Action item — Go through the records below and set each one down exactly, leaving out any pictures.

[[ Given entries, beginning ]]

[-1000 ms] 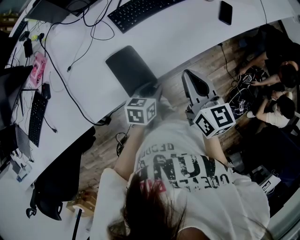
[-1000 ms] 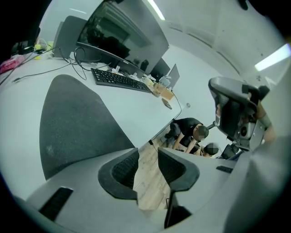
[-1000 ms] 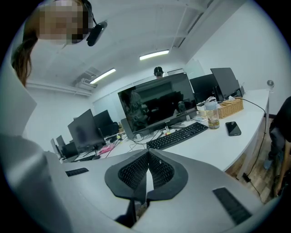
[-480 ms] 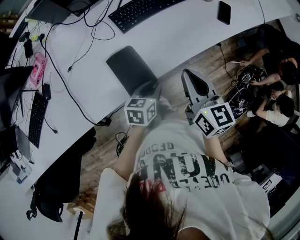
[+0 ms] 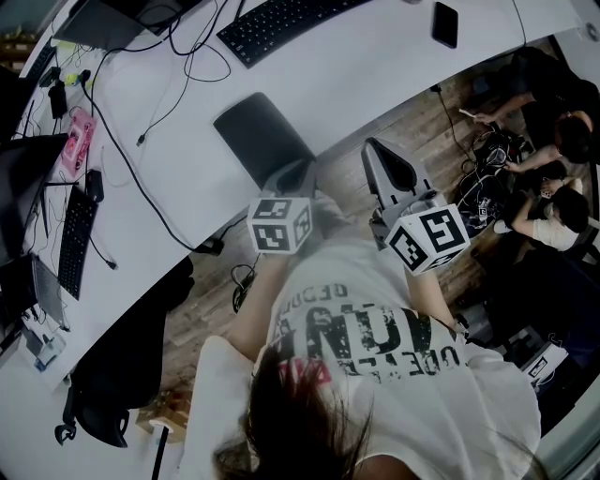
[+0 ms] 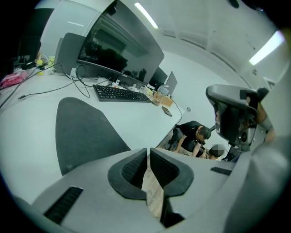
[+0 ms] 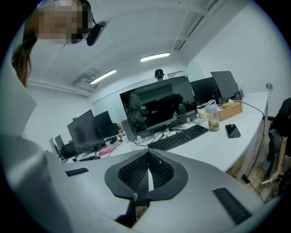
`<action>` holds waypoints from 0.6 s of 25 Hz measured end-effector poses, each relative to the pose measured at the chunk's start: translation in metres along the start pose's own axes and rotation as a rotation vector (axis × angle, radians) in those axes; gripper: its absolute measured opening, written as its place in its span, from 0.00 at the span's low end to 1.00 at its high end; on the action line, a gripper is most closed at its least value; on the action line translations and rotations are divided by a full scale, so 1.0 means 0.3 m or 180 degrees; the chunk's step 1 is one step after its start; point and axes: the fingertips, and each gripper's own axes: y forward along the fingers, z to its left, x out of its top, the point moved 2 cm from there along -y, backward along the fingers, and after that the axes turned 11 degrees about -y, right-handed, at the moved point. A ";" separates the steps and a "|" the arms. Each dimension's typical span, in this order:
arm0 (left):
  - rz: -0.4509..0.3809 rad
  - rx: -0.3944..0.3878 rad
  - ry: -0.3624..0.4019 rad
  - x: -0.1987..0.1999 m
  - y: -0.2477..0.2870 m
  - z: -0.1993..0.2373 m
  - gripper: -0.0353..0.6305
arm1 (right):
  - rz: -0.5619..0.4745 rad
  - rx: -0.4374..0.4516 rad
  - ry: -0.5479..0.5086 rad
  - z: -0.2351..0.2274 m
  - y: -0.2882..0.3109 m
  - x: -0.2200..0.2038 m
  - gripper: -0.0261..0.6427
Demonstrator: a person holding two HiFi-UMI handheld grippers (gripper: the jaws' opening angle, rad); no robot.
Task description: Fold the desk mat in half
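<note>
The dark grey desk mat (image 5: 262, 136) lies flat on the white desk (image 5: 375, 75), near its front edge; in the left gripper view the desk mat (image 6: 86, 132) spreads ahead and to the left of the jaws. My left gripper (image 5: 300, 172) hovers at the mat's near right corner. Its jaws are closing and stand almost together with nothing between them (image 6: 148, 152). My right gripper (image 5: 375, 147) is held off the desk edge over the wooden floor, to the mat's right, shut and empty (image 7: 148, 155).
A black keyboard (image 5: 281, 21), a phone (image 5: 444, 23) and loose cables (image 5: 141, 131) lie on the desk beyond the mat. A large monitor (image 6: 118, 54) stands behind. People crouch on the floor (image 5: 553, 178) at the right. A black chair (image 5: 117, 366) stands at the lower left.
Both grippers have stayed almost in place; the view has shifted only slightly. The mat has not moved.
</note>
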 end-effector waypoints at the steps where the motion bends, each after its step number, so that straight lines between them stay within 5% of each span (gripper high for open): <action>1: -0.0018 0.0012 0.0018 0.004 -0.003 0.002 0.08 | 0.0002 -0.0004 -0.0002 0.002 -0.001 0.000 0.04; 15: -0.0338 0.0127 0.0154 0.074 -0.069 0.008 0.06 | 0.0027 0.0010 -0.0035 0.025 -0.005 -0.002 0.04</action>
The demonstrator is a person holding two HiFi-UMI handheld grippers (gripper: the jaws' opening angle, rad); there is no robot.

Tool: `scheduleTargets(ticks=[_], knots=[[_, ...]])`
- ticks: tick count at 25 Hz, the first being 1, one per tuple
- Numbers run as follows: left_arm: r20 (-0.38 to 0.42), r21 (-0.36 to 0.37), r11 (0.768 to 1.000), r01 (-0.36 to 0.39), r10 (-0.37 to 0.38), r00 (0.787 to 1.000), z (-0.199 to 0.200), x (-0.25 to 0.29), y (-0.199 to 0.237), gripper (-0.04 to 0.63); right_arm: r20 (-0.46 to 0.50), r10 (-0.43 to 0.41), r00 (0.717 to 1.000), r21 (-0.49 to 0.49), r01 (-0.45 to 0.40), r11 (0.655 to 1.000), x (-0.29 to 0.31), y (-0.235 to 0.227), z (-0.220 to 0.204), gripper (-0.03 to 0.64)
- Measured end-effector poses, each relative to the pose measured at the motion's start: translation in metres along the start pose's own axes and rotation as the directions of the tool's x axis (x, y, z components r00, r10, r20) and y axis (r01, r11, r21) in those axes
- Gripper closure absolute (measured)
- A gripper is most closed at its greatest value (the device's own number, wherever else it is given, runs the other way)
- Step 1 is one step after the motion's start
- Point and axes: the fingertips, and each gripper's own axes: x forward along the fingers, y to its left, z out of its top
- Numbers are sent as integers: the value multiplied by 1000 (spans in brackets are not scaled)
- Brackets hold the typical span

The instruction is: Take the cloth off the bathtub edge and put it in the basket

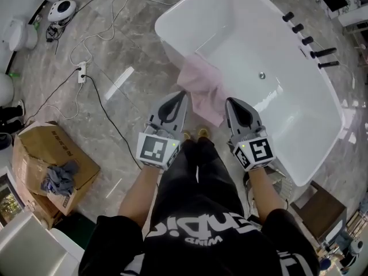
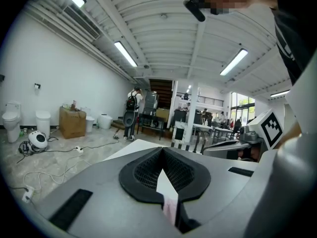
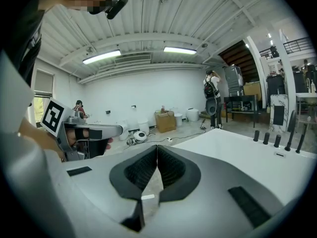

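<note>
A pink cloth (image 1: pixel 201 91) hangs over the near rim of the white bathtub (image 1: pixel 241 33), folded down its outer side. My left gripper (image 1: pixel 184 94) points at the cloth's left edge, tips just short of it; its jaws meet at the tip (image 2: pixel 162 151) with nothing between them, and pink cloth (image 2: pixel 170 207) shows through the gap behind. My right gripper (image 1: pixel 229 100) sits to the right of the cloth near the rim, jaws shut and empty (image 3: pixel 156 147). No basket is in view.
A cardboard box (image 1: pixel 34 148) holding a grey-blue rag (image 1: pixel 60 174) stands on the floor at left. A power strip (image 1: pixel 82 71) and cables trail across the marble floor. Black faucet fittings (image 1: pixel 307 39) line the tub's far rim. My feet (image 1: pixel 195 134) stand against the tub.
</note>
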Motion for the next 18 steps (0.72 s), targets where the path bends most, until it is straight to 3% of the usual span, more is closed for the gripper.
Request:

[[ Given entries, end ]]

Solved exercise —
[-1000 ms] 
[-1000 ms] 
[-1000 ms] 
[-480 ms] 
[+0 ms] 
[+0 ms] 
[+0 ms] 
`<action>` holds waypoints from 0.6 s of 25 Hz measured end-effector poses, each relative to the pose measured at the chunk's start: translation in metres along the start pose's own axes and rotation as a rotation vector (axis × angle, radians) in those axes; gripper: its absolute measured opening, written as its place in its span, from 0.00 at the span's low end to 1.00 at its high end; on the action line, a gripper is most closed at its least value; on the action line translations and rotations are divided by a full scale, so 1.0 means 0.3 m or 180 degrees; the chunk's step 1 is one step after its start; point and axes: the fingertips, and each gripper's own axes: y forward along the fingers, z to its left, x out of its top, the point moved 2 cm from there along -y, backward along the fingers, and after that the axes turned 11 degrees about -y, right-handed, at the moved point. A ";" separates the steps and a "|" the arms. Each dimension's typical span, in this order:
arm0 (left):
  - rz: -0.4509..0.3809 rad
  - rx: -0.3944..0.3878 rad
  - ry: -0.3624..0.4019 rad
  - x: -0.1987..0.1999 m
  - y: -0.2477..0.2870 m
  - z: -0.1993..0.2373 m
  - gripper: -0.0353..0.6305
arm1 (right):
  - rz: -0.5619..0.4745 rad
  - rx: -0.4374..0.4516 rad
  - ry: -0.5479..0.5086 rad
  - z: -0.2351..0.2274 m
  - y: -0.2882..0.3109 m
  - x: -0.2200..0.2038 m
  - gripper: -0.0261..0.6427
Demonstrator: a person holding two HiFi-UMI handheld grippers (gripper: the jaws' opening angle, rad); no robot.
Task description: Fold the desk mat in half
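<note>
The dark grey desk mat (image 5: 262, 136) lies flat on the white desk (image 5: 375, 75), near its front edge; in the left gripper view the desk mat (image 6: 86, 132) spreads ahead and to the left of the jaws. My left gripper (image 5: 300, 172) hovers at the mat's near right corner. Its jaws are closing and stand almost together with nothing between them (image 6: 148, 152). My right gripper (image 5: 375, 147) is held off the desk edge over the wooden floor, to the mat's right, shut and empty (image 7: 148, 155).
A black keyboard (image 5: 281, 21), a phone (image 5: 444, 23) and loose cables (image 5: 141, 131) lie on the desk beyond the mat. A large monitor (image 6: 118, 54) stands behind. People crouch on the floor (image 5: 553, 178) at the right. A black chair (image 5: 117, 366) stands at the lower left.
Both grippers have stayed almost in place; the view has shifted only slightly. The mat has not moved.
</note>
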 end-effector waypoints at the steps where the motion bends, each after its step number, so that straight lines between them stay within 5% of each span (gripper high for open): <action>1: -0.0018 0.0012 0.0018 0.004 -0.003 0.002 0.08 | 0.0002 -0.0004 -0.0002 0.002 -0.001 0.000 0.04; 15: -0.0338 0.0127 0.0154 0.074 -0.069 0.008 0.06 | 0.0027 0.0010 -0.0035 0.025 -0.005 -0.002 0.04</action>
The demonstrator is a person holding two HiFi-UMI handheld grippers (gripper: the jaws' opening angle, rad); there is no robot.

Tool: `scheduleTargets(ticks=[_], knots=[[_, ...]])`
- ticks: tick count at 25 Hz, the first being 1, one per tuple
- Numbers run as follows: left_arm: r20 (-0.38 to 0.42), r21 (-0.36 to 0.37), r11 (0.768 to 1.000), r01 (-0.36 to 0.39), r10 (-0.37 to 0.38), r00 (0.787 to 1.000), z (-0.199 to 0.200), x (-0.25 to 0.29), y (-0.199 to 0.237), gripper (-0.04 to 0.63); right_arm: r20 (-0.46 to 0.50), r10 (-0.43 to 0.41), r00 (0.717 to 1.000), r21 (-0.49 to 0.49), r01 (-0.45 to 0.40), r11 (0.655 to 1.000), x (-0.29 to 0.31), y (-0.235 to 0.227), z (-0.220 to 0.204), gripper (-0.03 to 0.64)
- Measured end-effector poses, each relative to the pose measured at the motion's start: translation in metres along the start pose's own axes and rotation as the directions of the tool's x axis (x, y, z components r00, r10, r20) and y axis (r01, r11, r21) in those axes
- Gripper closure absolute (measured)
- A gripper is most closed at its greatest value (the device's own number, wherever else it is given, runs the other way)
- Step 1 is one step after the motion's start
- Point and axes: the fingertips, and each gripper's own axes: x forward along the fingers, y to its left, z out of its top
- Numbers are sent as integers: the value multiplied by 1000 (spans in brackets are not scaled)
- Brackets hold the typical span

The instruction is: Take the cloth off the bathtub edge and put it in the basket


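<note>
A pink cloth (image 1: pixel 201 91) hangs over the near rim of the white bathtub (image 1: pixel 241 33), folded down its outer side. My left gripper (image 1: pixel 184 94) points at the cloth's left edge, tips just short of it; its jaws meet at the tip (image 2: pixel 162 151) with nothing between them, and pink cloth (image 2: pixel 170 207) shows through the gap behind. My right gripper (image 1: pixel 229 100) sits to the right of the cloth near the rim, jaws shut and empty (image 3: pixel 156 147). No basket is in view.
A cardboard box (image 1: pixel 34 148) holding a grey-blue rag (image 1: pixel 60 174) stands on the floor at left. A power strip (image 1: pixel 82 71) and cables trail across the marble floor. Black faucet fittings (image 1: pixel 307 39) line the tub's far rim. My feet (image 1: pixel 195 134) stand against the tub.
</note>
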Motion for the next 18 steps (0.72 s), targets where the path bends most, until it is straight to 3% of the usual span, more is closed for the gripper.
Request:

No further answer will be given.